読書中 「Genes in Conflict」 第11章 その3

Genes in Conflict: The Biology of Selfish Genetic Elements

Genes in Conflict: The Biology of Selfish Genetic Elements



今日は謎めいた体組織でのDNA消失,染色体縮小だ.あまり進化的な説明はなく,淡々と不思議な現象が記述される.生殖細胞系列には存在するDNAが体組織では消失する現象がいくつかの生物で見られるというのだ.
まずカイチュウ類.ごく一部の寄生種でのみ見られるらしい.著者は生殖細胞系列に不要なDNAが蓄積しそれが体組織で削除されていると考える他の説明はないとしている.何故,どうしてという疑問がいくつも心に浮かぶが,要するにわかっていないということなのだろう.通常は(ホスト側が勝ち)すべての系列から削除されるか,(利己的遺伝子側が勝ち)両方の系列に残るかのどちらかなのだが,何らかのバランスにより体組織だけ消失すると考えるべきなのだろうか? 何故寄生種なのだろう?

染色体の縮小自体も0-95%まで多様だが,残る体組織染色体はほぼ同じ大きさになるらしい.ここから著者は生殖¥系列のどのような機能を考えても矛盾するとしている.何らかの機能があるとするとこのように排除率が多様なことは説明できないという意味らしい.また体組織ゲノムもこれ自体によって何の利益も得ていないようだとしている.

またメクラウナギとカイアシ類でも見られるらしい.これらについてはよくわかっていない.

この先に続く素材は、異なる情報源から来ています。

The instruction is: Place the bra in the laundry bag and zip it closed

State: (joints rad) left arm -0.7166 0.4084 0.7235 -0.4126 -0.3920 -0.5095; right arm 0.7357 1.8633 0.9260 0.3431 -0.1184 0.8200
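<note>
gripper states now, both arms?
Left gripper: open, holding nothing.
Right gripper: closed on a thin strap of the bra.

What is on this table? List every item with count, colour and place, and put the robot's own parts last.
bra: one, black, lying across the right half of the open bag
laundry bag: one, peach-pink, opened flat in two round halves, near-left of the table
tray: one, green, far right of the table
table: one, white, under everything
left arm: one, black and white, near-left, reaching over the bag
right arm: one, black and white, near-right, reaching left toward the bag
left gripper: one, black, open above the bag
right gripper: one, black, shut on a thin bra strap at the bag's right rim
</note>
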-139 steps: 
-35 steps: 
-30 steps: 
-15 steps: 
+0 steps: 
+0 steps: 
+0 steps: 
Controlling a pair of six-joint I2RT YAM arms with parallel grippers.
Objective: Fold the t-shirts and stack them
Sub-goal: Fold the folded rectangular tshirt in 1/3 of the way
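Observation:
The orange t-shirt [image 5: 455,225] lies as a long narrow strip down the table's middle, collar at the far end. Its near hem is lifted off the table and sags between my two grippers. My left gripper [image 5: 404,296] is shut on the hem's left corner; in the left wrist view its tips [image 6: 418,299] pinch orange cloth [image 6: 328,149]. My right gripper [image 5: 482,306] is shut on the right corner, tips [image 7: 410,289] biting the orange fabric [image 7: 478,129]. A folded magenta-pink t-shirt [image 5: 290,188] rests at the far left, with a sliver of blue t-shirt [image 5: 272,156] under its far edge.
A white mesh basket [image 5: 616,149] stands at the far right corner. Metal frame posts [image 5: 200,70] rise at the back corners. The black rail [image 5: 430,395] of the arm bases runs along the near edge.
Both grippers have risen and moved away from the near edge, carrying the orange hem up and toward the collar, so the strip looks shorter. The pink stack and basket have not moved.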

最後にゾウリムシの仲間について.これらには生殖核と栄養核があり,機能的に生殖系列と体組織系列に類似するということだ.昔そのようなことを読んだ気もするが遙か記憶のかなただ.生殖核は2倍体で有糸分裂を行い,転写的には非活性である.栄養核は発芽により無糸的に分裂し,転写が非常に活発である.生殖核のみ有性サイクルに関係する.接合後,栄養核は消失し,新しい栄養核が生殖核から派生してできるということらしい.
そして調べられている種ではすべて小さなDNAが栄養核から排除される.繊毛虫類は十億年以上前に我々と別れた系統であり,このような巨大栄養核と染色体の細分,縮小化が何度か独立に進化したようだという.きわめて興味深い現象だ.今後の研究の進展を待ちたい.





第11章 利己的な細胞系列 その3


1. モザイク


(4) 利己的遺伝子と生殖系列に限定されたDNA


生殖系列の分離は,ホストにとり有害でドライブする遺伝子にとっては重要な事実である.多くのB染色体は体組織より生殖系列細胞へ入り込もうとする.多くのトランスポーザブルエレメントは生殖系列の中だけで活発だ.
もっとも極端なのは,体組織の中では自分を切り刻んでなくしてしまい,生殖系列の中だけに残る利己的なDNAだ.なぜ体組織の中でなくなる必要があるのかはよくわかっていない.


a. 線虫 Nematodes


1887年にBoveriによって記載された,ウマカイチュウの体組織の染色体縮小は,おそらく利己的な遺伝要素の最も早い報告である.これはおそらく,生殖系列に不要なDNAが蓄積し,それが体組織で削除されているものだと思われる.

P. univalensにおいては半数体ゲノムは,体組織から排除された巨大な異質染色質と真性染色質の入り組んだ複合的なひとつの染色体を構成する.巨大なひとつの真性染色体ブロックが50の染色体に細分化される.異質染色質は2つのリピート領域ブロックから構成され,多様性に富む.このようになっている理由はわかっていない.

またAscaris lumbricoides(回虫の一種)ではrDNAが生殖系列に侵入するように見えることも興味深い.多様なリボソームが卵母細胞にみられるが,すべて排除される.


b. メクラウナギとカイアシ


8種のメクラウナギの体組織で染色体の排除が,発生の初期段階で生じる.9種のケンミジンコで染色体縮小が知られている.


c. 繊毛虫


調べられたすべての種で,小さなDNAが栄養核から排除される.栄養核に残ったDNAは何倍にも増殖する.小さな染色体が大きめの染色体に分割吸収され,その際に境界部分のDNAが消失する.

繊毛虫は他の原生生物から十億年以上前に分離した系統である.真に原始的なグループのみが巨大栄養核を欠いている.栄養核と染色体の細分.縮小化は独立に何度か進化したようだ.このこととトランスポーザブルエレメントの関連は興味深い.